The funding model under which public money is allocated to English universities for teaching is to be reviewed.
The Higher Education Funding Council for England has advertised for tenders to undertake the review, which will be carried out over the summer. Its conclusions will be available to members of the council in the autumn. If they conclude that the model is not fulfilling the council's objectives of promoting efficiency and maintaining diversity, they would then have the option of setting up a wider-ranging exercise to build a new model.
Council officials emphasise that the review is routine.
Bahram Bekhradnia, director of policy for HEFCE, said: "We said when the funding model was introduced that we would review how it was working after two or three years. We want to see if it is achieving the objectives we set out for it, and whether it is leading to any effects that we have not anticipated or planned."
He said that the review was mainly housekeeping: "We already tweak the parameters each year. This is simply a matter of asking an outside group to come and look at the impact the model is having."
* HEFCE agreed at last week's council meeting to sanction 62 of 70 estate project funding bids based on the Follett report on library provision.
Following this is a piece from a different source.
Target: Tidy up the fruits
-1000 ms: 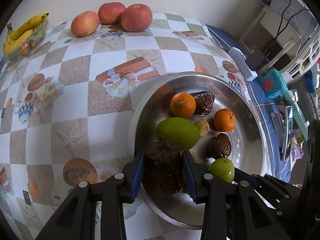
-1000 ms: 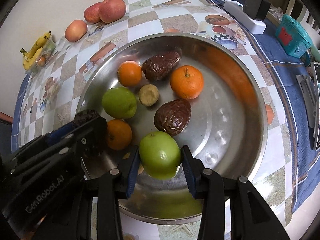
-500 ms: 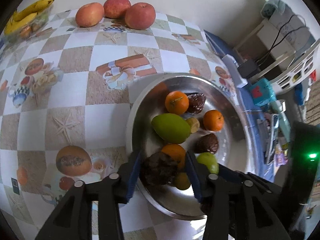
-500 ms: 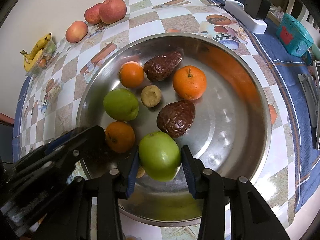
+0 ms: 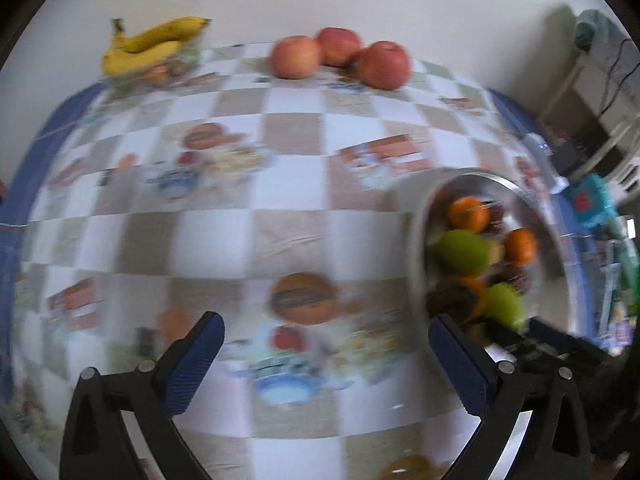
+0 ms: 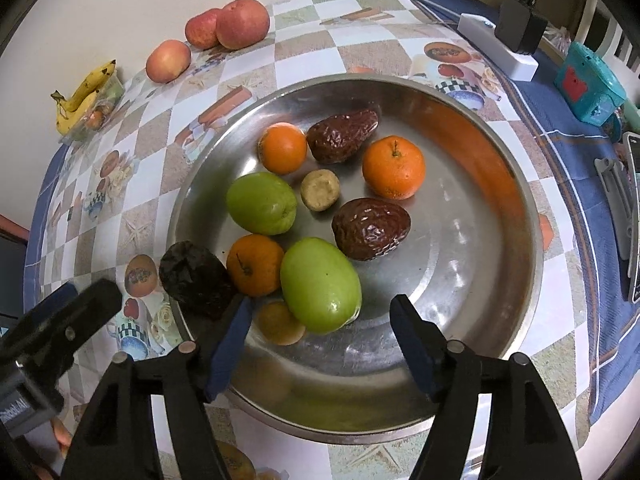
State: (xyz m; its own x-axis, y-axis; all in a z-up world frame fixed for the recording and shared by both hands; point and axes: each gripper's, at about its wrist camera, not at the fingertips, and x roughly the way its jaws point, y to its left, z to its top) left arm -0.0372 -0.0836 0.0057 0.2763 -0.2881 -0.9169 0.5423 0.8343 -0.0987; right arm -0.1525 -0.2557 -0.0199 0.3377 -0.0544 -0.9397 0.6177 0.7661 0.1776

The council will provide Pounds 45.5 million over the years 1995/96 to 1997/98 towards projects creating 25,000 reader spaces. Institutions will have to find the rest of the Pounds 177 million cost from their own resources and private finance.
* The council also set up two Computers in Teaching Initiative (CTI) centres. The CTI centre for Nursing and Midwifery will be at Sheffield University. The Centre for Built Environment will be at the University of Wales College of Cardiff. Chosen from 54 applicants, the two take the number of CTI centres to 23.